*DESCRIPTION OF THE TASK:* Copy the data exactly as it appears, and do not include any pictures.

----

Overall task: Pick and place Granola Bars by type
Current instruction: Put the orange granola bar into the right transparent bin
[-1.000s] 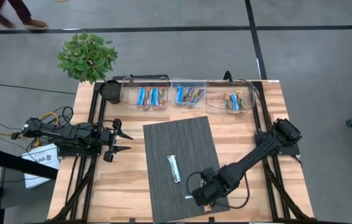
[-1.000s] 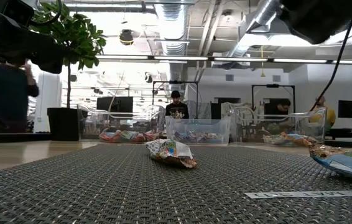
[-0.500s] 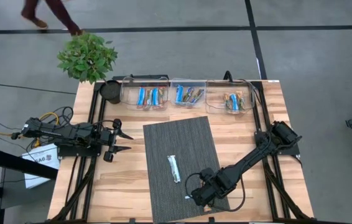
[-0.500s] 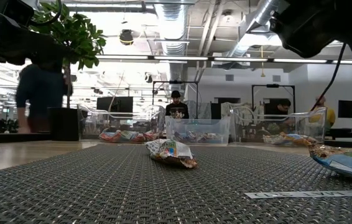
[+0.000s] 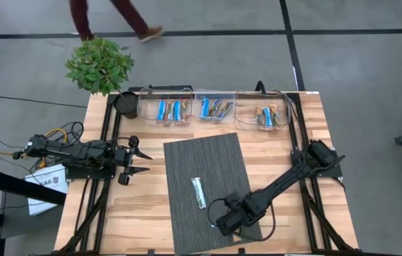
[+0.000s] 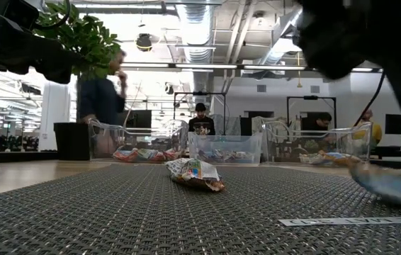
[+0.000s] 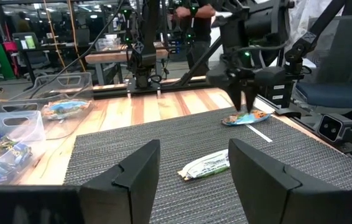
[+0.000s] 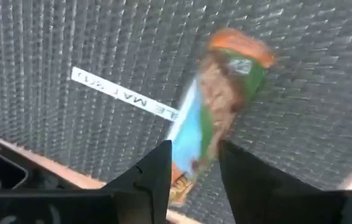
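A grey woven mat (image 5: 206, 190) covers the middle of the wooden table (image 5: 279, 153); three clear bins (image 5: 215, 108) line its far edge. The right gripper (image 5: 224, 226) hangs with fingers parted over a blue-orange granola bar (image 8: 216, 102) near the mat's front edge. A silvery bar (image 5: 199, 192) lies mid-mat. The left gripper (image 5: 138, 161) waits, parted and empty, beside the mat. The low view shows a person (image 6: 101, 99) passing behind.

R wrist cam: blue/orange/green granola bar (image 8: 210, 118) lies on grey woven mat (image 8: 70, 43), seen just past the right gripper (image 8: 194, 171), jaws apart either side of bar's near end. White strip (image 8: 125, 94) w/ print lies beside bar.
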You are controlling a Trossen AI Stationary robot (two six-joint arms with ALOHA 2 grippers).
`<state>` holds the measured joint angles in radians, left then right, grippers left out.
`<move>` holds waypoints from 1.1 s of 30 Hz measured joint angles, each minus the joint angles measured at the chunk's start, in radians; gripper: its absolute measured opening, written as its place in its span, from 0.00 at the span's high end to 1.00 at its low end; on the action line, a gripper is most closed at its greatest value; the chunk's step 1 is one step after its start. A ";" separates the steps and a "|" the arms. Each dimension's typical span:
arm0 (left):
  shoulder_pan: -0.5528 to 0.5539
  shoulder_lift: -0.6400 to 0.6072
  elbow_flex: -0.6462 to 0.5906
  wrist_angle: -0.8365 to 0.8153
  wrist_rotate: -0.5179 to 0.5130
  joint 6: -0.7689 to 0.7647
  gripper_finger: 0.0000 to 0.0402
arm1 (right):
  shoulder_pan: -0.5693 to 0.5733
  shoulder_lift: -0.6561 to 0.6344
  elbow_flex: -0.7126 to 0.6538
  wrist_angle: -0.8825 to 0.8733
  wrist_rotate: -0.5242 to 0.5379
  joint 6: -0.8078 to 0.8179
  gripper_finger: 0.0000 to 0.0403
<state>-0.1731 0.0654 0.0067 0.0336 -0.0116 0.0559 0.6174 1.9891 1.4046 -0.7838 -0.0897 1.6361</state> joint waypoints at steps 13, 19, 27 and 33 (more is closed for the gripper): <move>0.000 0.000 0.000 0.000 0.000 0.000 0.54 | -0.015 0.049 -0.003 0.075 -0.032 -0.048 0.69; 0.000 0.000 0.000 0.000 0.000 0.000 0.54 | -0.024 0.048 -0.003 0.080 -0.016 -0.062 0.70; 0.000 0.000 0.000 0.000 0.000 0.000 0.54 | -0.031 0.048 -0.003 0.082 -0.016 -0.077 0.83; 0.000 0.000 0.000 0.000 0.000 0.000 0.54 | -0.031 0.047 -0.003 0.082 -0.016 -0.094 0.97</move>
<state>-0.1732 0.0657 0.0063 0.0337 -0.0116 0.0559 0.5865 2.0363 1.4021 -0.7013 -0.1059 1.5420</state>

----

*YOUR SOLUTION:*
Overall task: Pick and place Granola Bars by type
Current instruction: Put the orange granola bar into the right transparent bin
[-1.000s] 
[-1.000s] 
[-0.500s] 
[-0.500s] 
[+0.000s] 
[+0.000s] 
[+0.000s] 
[+0.000s] 
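A grey woven mat (image 5: 206, 190) covers the middle of the wooden table (image 5: 279, 153); three clear bins (image 5: 215, 108) line its far edge. The right gripper (image 5: 224, 226) hangs with fingers parted over a blue-orange granola bar (image 8: 216, 102) near the mat's front edge. A silvery bar (image 5: 199, 192) lies mid-mat. The left gripper (image 5: 138, 161) waits, parted and empty, beside the mat. The low view shows a person (image 6: 101, 99) passing behind.

R wrist cam: blue/orange/green granola bar (image 8: 210, 118) lies on grey woven mat (image 8: 70, 43), seen just past the right gripper (image 8: 194, 171), jaws apart either side of bar's near end. White strip (image 8: 125, 94) w/ print lies beside bar.
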You are controlling a Trossen AI Stationary robot (two six-joint arms with ALOHA 2 grippers).
`<state>` holds the measured joint angles in radians, left then right, grippers left out.
`<move>` holds waypoints from 1.1 s of 30 Hz measured joint angles, each minus the joint angles measured at the chunk's start, in radians; gripper: its absolute measured opening, written as its place in its span, from 0.00 at the span's high end to 1.00 at its low end; on the action line, a gripper is most closed at its greatest value; the chunk's step 1 is one step after its start. A ";" separates the steps and a "|" the arms. Each dimension's typical span:
arm0 (left):
  shoulder_pan: -0.5528 to 0.5539
  shoulder_lift: -0.6400 to 0.6072
  elbow_flex: -0.6462 to 0.5906
  wrist_angle: -0.8365 to 0.8153
  wrist_rotate: -0.5179 to 0.5130
  joint 6: -0.7689 to 0.7647
  gripper_finger: 0.0000 to 0.0402
arm1 (right):
  shoulder_pan: -0.5693 to 0.5733
  shoulder_lift: -0.6561 to 0.6344
  elbow_flex: -0.7126 to 0.6538
  wrist_angle: -0.8825 to 0.8733
  wrist_rotate: -0.5242 to 0.5379
  joint 6: -0.8078 to 0.8179
  gripper_finger: 0.0000 to 0.0403
<state>-0.1731 0.0654 0.0067 0.0336 -0.0116 0.0559 0.6174 1.9891 1.4046 -0.7838 -0.0897 1.6361</state> joint waypoints at steps 13, 19, 27 and 33 (more is closed for the gripper): <move>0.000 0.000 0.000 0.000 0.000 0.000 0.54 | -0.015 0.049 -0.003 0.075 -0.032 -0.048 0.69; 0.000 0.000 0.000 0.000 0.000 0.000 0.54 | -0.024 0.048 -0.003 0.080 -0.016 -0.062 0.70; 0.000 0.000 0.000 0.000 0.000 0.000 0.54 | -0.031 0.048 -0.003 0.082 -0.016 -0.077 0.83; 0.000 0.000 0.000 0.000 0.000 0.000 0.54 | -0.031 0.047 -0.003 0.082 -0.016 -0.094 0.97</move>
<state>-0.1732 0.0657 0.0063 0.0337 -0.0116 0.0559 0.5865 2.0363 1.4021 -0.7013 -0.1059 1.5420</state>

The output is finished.